Selon toute vraisemblance, le COJO devrait par conséquent se focaliser sur le seul ski alpinisme qui, après des débuts prometteurs aux Jeux de Milan-Cortina 2026, devrait à nouveau être de la partie dans moins de quatre ans.
Cette absence de nouveauté au programme tranche avec la dynamique des dernières éditions des Jeux d’hiver et d’été confondues et illustre in fine et parmi d’autres sujets, la construction et le développement d’un projet mal ficelé à sa fondation.
Il ne faudrait pas non plus négliger le fait que les tenants et les aboutissants de la carte des sites sont liés – outre l’aspect politico-territorial – à l’aspect budgétaire, en sachant que l’orientation prise jusqu’à présent est relativement fragile surtout en considérant l’absence à cette heure du moins sponsor domestique.
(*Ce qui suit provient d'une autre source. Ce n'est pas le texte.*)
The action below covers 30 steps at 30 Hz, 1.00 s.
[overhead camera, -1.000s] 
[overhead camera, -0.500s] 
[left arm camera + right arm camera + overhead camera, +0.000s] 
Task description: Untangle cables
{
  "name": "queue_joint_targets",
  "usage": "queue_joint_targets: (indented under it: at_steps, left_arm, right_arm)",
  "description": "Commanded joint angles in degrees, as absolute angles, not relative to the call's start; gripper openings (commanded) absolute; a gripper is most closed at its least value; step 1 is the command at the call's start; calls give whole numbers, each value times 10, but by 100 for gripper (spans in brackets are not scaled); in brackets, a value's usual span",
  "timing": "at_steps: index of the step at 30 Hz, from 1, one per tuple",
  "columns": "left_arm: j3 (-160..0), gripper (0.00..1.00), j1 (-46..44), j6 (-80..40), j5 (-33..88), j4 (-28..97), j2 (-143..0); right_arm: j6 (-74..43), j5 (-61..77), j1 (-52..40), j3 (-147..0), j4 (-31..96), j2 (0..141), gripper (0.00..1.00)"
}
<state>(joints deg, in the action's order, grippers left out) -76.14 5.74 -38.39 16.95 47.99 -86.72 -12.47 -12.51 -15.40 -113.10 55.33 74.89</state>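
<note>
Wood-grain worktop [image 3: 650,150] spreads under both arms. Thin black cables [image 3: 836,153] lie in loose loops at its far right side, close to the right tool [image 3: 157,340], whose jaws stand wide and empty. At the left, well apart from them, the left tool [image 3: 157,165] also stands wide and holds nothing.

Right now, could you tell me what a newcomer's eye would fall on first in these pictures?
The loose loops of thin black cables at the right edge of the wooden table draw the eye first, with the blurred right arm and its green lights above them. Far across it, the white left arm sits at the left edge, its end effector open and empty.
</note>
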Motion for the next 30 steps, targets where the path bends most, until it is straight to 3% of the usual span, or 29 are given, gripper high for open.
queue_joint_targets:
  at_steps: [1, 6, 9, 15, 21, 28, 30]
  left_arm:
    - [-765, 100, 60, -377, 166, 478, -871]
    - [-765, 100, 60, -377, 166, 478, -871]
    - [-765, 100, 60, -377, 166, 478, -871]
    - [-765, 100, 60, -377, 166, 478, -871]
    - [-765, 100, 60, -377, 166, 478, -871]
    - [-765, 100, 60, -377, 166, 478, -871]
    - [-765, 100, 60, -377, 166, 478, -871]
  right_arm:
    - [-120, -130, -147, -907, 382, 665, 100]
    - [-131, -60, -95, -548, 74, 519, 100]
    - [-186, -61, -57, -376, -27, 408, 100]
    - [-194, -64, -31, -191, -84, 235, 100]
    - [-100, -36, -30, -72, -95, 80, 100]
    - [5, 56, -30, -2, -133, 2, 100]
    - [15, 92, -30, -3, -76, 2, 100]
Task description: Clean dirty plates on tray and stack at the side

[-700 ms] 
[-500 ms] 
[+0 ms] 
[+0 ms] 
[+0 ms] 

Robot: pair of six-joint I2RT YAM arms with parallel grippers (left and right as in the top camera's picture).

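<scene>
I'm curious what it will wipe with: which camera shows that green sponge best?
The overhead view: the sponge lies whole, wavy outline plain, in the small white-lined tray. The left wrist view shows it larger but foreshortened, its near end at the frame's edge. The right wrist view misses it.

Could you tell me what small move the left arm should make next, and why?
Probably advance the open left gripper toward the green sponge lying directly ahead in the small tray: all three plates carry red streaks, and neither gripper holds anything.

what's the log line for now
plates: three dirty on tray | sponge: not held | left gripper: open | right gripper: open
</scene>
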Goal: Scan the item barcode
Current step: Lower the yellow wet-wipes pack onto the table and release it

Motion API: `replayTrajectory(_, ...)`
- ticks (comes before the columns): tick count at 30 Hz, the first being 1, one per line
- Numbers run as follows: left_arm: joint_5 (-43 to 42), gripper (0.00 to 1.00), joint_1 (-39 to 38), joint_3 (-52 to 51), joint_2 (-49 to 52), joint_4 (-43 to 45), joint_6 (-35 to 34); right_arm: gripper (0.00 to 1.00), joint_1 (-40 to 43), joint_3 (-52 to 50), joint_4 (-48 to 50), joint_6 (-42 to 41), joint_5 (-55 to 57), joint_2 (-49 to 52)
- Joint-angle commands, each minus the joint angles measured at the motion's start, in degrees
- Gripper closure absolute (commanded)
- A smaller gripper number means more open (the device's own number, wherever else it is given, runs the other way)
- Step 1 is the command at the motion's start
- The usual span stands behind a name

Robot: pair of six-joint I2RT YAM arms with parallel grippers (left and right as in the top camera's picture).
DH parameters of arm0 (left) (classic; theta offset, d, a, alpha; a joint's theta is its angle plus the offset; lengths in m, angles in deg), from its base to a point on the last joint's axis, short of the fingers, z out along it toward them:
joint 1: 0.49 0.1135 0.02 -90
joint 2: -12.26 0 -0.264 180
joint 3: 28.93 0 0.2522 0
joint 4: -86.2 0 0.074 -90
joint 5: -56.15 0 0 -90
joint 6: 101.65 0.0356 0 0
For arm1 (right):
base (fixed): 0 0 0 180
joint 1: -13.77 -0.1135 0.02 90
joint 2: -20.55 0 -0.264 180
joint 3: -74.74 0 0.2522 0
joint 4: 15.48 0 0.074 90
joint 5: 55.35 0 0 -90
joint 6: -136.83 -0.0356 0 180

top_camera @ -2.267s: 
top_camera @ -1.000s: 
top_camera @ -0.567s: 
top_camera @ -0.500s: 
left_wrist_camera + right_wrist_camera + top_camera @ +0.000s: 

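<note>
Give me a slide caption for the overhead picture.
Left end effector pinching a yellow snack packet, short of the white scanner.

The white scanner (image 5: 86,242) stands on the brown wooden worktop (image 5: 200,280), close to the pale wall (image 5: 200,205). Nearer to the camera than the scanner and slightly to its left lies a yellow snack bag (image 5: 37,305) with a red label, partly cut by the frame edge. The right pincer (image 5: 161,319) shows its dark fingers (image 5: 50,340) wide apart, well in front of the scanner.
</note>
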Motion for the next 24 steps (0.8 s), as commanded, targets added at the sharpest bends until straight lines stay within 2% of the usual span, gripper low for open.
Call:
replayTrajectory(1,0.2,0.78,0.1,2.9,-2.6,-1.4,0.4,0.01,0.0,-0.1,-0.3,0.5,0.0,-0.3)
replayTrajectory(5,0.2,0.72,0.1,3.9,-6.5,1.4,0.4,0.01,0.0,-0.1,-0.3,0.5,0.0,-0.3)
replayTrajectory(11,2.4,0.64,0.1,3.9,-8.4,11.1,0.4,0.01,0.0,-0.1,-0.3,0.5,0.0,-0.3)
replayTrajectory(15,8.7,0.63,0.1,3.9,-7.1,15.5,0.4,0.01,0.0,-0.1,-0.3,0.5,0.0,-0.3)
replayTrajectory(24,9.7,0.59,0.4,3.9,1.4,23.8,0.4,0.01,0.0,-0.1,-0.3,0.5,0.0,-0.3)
Cette carence sera inévitablement l’un des chantiers prioritaires du nouveau Directeur Général, à la manière dont Andrea Varnier avait dû se retrousser les manches pour prendre la suite de Vincenzo Novari au Comité d’Organisation de Milan-Cortina 2026.
Une chose est sûre : l’instabilité des derniers mois et le sentiment de flottement généralisé n’ont pas été de nature à créer les conditions adéquates pour sécuriser des partenariats, le secteur privé – impacté à des degrés divers par la situation géopolitique internationale – ne pouvant s’engager plus avant au risque d’être associé à une déroute du projet si jamais de nouveaux écueils venaient à se faire jour.
Seul point positif à ce stade pour les Alpes françaises 2030 au sujet de la carte des sites alpins, l’avancée – enfin – des discussions concernant l’implantation du patinage de vitesse.
Tandis qu’une délocalisation en dehors des frontières tricolores avait été évoquée dès la phase de candidature, restait encore à déterminer un idéal point de chute. Une annonce devait avoir lieu à l’automne 2025, mais le Bureau Exécutif a finalement attendu ce lundi pour acter l’ouverture de discussions exclusives avec les Pays-Bas et le site du Thialf à Heerenveen.
Il faudra néanmoins bien plus de nouvelles positives comme celle-ci pour que le COJOP des Alpes françaises 2030 sorte la tête de l’eau et retrouve une confiance et une sérénité de travail qui manquent cruellement depuis la mise en route précipitée de la candidature en 2023 sur fond de fort accent politique.
L’arrivée d’un profil comme celui de Vincent Roberti à la Direction Générale du COJOP – qui trace en filigrane le retour de l’État – pourrait en tout cas insuffler un sursaut qu’il conviendra ensuite de maintenir.